The first part of this is that I have had some crazy whacked out dreams lately. My first one was that I had a baby (not so bad, right?). Just three months later, I found out I was pregnant with twins. So I had a one year old and newborn twins. And AJ was no where to be found. I was in the student center at Clemson, trying to watch my one year old, while breastfeeding (why would I dream about breastfeeding?) my twins. At the same time. It was SUPER strange. Last night, in my dream, I was married to AJ, but there was this other random guy walking around, and I had to choose between AJ and this guy. I just kept following this guy around - to the bathroom & everything. Um, weeeiiird!

I've tried to decode both of them. The first one is pretty simple. I had been talking with a co-worker, who had a dream she was pregnant. And then we started talking about having twins, yada yada yada. The second one, I think has a more complex meaning to it. I don't know if anyone else has something like this, but I have these two "what-if" guys. Two guys that were my best friends when I was in college. Two guys that I had an opportunity to date at some point in those four years. I never did, mostly because I was afraid I would mess up what we had as friends. And a lot of it had to do with me being caught up in myself (AJ was my first REALLY serious relationship). I had an issue with long-term commitment until I met AJ. Anyway, I didn't ever date these guys. Therefore, they're my "what-if" guys. I'm still friends with these guys and I'll see them this weekend, when we go up to Clemson. So, I'm pretty sure that's where the "have to choose between the other guy and AJ" thing came from. Please don't take this the wrong way, I am not currently having those before-the-wedding second thoughts. I love my husband. I'm just trying to play psychiatrist & decode my dream. 

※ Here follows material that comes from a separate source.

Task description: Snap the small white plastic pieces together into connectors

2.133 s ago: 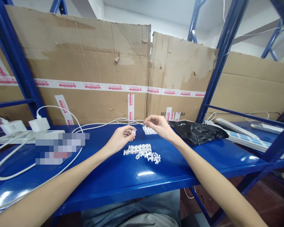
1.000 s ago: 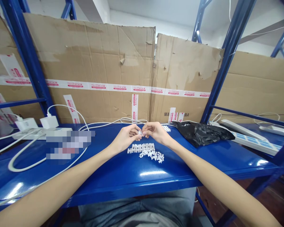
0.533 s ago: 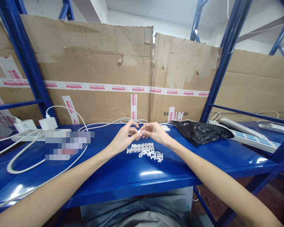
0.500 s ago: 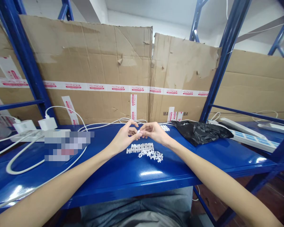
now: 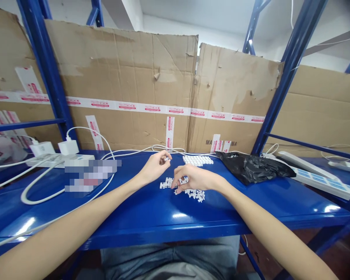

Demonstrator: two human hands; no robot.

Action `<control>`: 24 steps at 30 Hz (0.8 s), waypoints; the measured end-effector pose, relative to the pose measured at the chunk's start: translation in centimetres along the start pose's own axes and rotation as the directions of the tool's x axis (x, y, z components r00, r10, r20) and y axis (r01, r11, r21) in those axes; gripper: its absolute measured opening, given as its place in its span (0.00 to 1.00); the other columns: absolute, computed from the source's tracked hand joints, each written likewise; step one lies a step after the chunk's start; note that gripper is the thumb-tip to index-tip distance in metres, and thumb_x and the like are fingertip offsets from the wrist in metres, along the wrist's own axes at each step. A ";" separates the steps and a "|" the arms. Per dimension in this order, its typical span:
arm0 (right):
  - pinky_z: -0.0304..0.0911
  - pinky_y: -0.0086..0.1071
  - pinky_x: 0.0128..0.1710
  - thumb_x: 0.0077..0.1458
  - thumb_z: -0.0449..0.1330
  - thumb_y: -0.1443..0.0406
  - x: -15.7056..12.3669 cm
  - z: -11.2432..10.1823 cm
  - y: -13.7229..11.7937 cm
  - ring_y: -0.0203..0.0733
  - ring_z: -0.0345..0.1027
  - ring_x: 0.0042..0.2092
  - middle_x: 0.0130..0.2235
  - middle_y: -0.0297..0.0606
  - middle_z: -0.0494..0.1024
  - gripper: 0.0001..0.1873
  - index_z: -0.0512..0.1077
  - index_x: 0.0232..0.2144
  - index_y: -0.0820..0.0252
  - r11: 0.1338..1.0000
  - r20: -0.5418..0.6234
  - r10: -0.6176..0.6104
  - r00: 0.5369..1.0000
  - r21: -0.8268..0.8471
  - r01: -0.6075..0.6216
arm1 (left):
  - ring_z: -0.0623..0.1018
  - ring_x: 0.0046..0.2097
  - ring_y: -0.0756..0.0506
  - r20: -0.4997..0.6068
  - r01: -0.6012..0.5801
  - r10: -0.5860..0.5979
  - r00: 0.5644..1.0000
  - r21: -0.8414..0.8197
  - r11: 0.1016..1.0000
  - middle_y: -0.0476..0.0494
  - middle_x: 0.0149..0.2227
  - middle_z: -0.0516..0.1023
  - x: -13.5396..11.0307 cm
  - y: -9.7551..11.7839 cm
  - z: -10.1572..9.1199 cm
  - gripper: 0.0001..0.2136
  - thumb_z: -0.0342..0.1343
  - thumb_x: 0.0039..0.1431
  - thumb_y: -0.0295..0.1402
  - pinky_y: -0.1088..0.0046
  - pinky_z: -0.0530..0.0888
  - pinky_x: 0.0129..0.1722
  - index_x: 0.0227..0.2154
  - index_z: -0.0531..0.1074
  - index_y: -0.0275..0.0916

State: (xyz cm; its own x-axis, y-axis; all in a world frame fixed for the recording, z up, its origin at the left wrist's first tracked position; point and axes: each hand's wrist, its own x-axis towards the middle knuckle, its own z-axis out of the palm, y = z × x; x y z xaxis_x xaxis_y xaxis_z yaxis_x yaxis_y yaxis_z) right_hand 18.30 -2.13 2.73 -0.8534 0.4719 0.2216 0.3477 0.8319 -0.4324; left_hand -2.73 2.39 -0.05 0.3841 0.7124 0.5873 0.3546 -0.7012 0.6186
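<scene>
Backdrop: tall cardboard sheets [image 5: 122, 74], banded with red-and-white tape [image 5: 151, 108], stand between blue metal posts [image 5: 45, 74] behind a glossy blue counter [image 5: 151, 217].
Left hand [image 5: 154, 167]: its grip is pinched on a small white piece [image 5: 167, 159], raised clear of the counter, near its middle.
Right hand [image 5: 192, 177]: fingers curl downward over the white parts, the grip narrow, with a small pale part [image 5: 176, 191] showing at the fingertips; whether it is held, one cannot tell.
Near row: small white blocks [image 5: 165, 182] lie side by side beneath the right hand, which hides some of them.
Loose bits: a scatter of little white parts [image 5: 197, 195] lies just on the wearer's side of that row.
Far row: more white pieces [image 5: 197, 160] lie lined up beyond the right hand, near the cardboard.
Right side: a crumpled black plastic bag [image 5: 253, 169] rests beside a white panel with blue squares [image 5: 323, 177].
Left side: a power strip [image 5: 79, 157] carries white chargers [image 5: 68, 147], cables looping across the counter near a pixelated object [image 5: 90, 178].
</scene>
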 end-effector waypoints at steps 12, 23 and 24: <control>0.67 0.34 0.42 0.60 0.64 0.68 0.7 0.8 -0.8 0.39 0.72 0.39 0.36 0.37 0.80 0.03 0.79 0.34 0.60 0.998 -0.195 0.002 0.981 0.062 0.010 | 0.80 0.31 0.47 0.095 0.002 0.014 0.995 -0.164 0.987 0.53 0.30 0.76 -0.4 0.6 0.4 0.14 0.53 0.66 0.36 0.71 0.74 0.35 0.52 0.60 0.42; 0.68 0.36 0.38 0.56 0.66 0.66 0.8 -0.2 1.8 0.38 0.71 0.35 0.36 0.39 0.79 0.04 0.81 0.34 0.60 0.936 -0.586 0.198 0.786 0.352 0.026 | 0.83 0.33 0.45 0.035 -0.049 0.051 0.998 -0.054 0.997 0.45 0.31 0.82 -0.6 2.1 0.4 0.08 0.55 0.64 0.34 0.66 0.79 0.37 0.42 0.72 0.37; 0.69 0.37 0.40 0.55 0.67 0.66 0.8 -0.1 1.9 0.38 0.72 0.36 0.37 0.39 0.79 0.04 0.81 0.34 0.60 0.924 -0.589 0.200 0.783 0.379 0.048 | 0.83 0.33 0.45 0.031 -0.052 0.054 0.998 -0.056 0.997 0.45 0.31 0.82 -0.6 2.1 0.4 0.07 0.55 0.64 0.33 0.67 0.79 0.37 0.42 0.72 0.37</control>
State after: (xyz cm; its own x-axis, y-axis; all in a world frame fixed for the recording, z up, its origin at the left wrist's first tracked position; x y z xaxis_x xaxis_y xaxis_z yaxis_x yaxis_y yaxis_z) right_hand 18.30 -0.11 2.20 -0.3698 0.7082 0.6014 0.1329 0.6810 -0.7201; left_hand -1.91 0.45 0.69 0.4287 0.6724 0.6033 0.2862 -0.7345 0.6153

That being said, I mentioned earlier that since I left school, I really don't encounter men my age. Especially at my new job, I see about 5% of the amount of people I saw at the bank. This marketing rep comes in this morning. He's decent looking. Not gorgeous. But he has that really outgoing confident thing going on. I used to be able to roll with the punches. Now, I get all flustered and I know my fair skin turns bright red. So this guy stood here for like 10 minutes talking to me about me (apparently my parents told him about me before I started working here). By the time he left I felt like an absolute idiot. I really have to learn to not let these guys fluster me like that.. it's pretty embarrassing. But hey, he brought us a dozen doughuts. I love marketing reps.. they always bring the good stuff.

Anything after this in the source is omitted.